Exercise goal
Only lines with the word "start" are wanted; copy each of them from the listing below.

BEGIN Provided material

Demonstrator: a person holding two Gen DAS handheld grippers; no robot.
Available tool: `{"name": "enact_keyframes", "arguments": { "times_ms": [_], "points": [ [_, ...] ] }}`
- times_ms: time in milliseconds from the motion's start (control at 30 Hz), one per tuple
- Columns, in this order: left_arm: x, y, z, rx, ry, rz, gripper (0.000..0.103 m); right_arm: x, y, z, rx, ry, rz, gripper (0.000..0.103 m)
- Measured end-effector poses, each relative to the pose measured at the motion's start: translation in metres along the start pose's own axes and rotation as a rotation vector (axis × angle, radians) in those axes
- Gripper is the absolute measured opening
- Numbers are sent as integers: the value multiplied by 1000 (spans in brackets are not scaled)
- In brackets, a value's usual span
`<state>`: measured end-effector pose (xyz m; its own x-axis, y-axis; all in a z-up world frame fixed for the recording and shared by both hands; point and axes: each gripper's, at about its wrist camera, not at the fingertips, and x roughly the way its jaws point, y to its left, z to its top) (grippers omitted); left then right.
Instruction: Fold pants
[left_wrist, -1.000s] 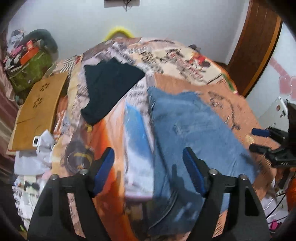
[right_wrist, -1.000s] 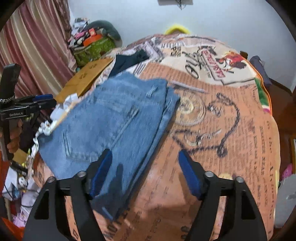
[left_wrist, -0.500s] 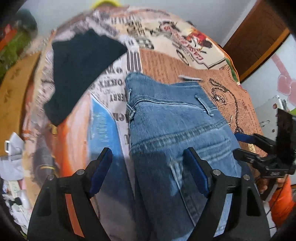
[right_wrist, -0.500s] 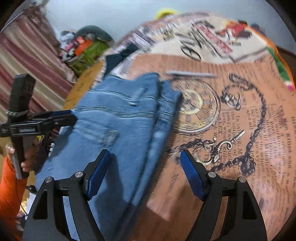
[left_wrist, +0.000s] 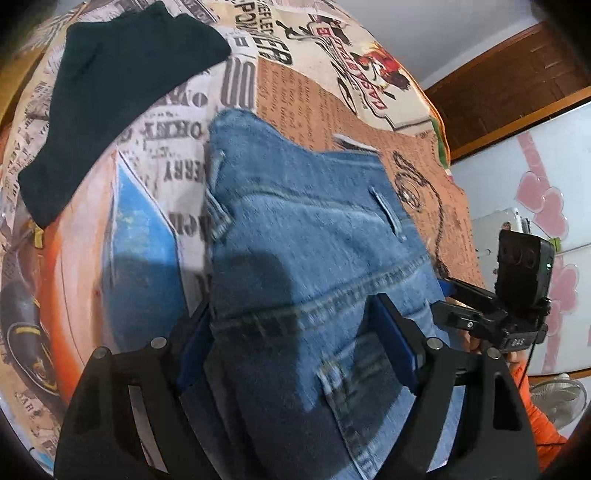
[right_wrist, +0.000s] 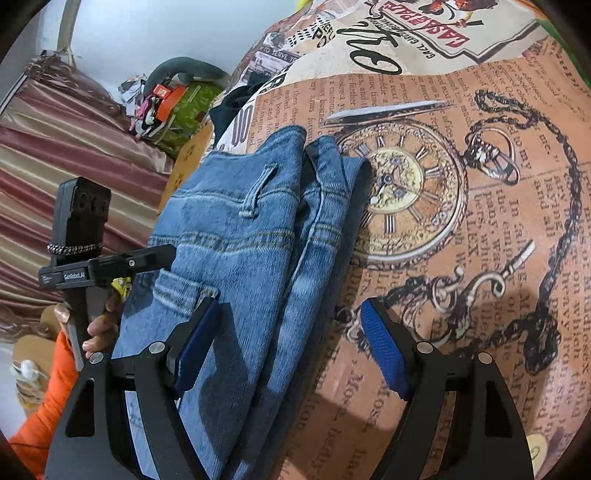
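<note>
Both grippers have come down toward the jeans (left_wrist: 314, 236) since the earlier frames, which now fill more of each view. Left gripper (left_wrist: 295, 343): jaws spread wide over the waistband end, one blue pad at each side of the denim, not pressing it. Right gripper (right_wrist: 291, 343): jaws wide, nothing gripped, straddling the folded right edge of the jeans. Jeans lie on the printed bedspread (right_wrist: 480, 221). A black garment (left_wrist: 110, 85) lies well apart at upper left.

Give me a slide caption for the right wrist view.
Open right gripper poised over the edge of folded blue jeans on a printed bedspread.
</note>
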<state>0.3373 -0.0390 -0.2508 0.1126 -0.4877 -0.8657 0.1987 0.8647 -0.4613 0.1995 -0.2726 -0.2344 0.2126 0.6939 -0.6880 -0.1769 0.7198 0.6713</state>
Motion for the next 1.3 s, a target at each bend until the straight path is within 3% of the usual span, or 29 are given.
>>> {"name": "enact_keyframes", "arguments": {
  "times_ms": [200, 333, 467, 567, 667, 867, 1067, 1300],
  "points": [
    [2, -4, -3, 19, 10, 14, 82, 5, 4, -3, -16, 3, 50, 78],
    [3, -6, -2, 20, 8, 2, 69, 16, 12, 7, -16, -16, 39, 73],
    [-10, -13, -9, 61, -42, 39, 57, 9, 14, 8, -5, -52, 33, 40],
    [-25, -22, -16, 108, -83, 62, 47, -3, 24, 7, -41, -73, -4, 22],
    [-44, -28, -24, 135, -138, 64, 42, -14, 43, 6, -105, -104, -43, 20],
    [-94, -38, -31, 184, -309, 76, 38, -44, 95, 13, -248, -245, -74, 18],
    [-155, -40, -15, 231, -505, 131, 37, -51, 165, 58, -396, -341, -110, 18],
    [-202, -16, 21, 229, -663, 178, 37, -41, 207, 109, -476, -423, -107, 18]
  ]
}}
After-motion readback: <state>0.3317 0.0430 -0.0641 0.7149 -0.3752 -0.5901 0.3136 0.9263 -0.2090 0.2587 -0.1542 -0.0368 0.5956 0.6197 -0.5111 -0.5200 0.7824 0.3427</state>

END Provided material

Written response
- times_ms: time in milliseconds from the motion's start (control at 30 Hz), one per tuple
- Measured end-effector poses, each relative to the pose measured at the motion's start: translation in metres along the start pose's own axes and rotation as a rotation vector (axis × angle, radians) in those axes

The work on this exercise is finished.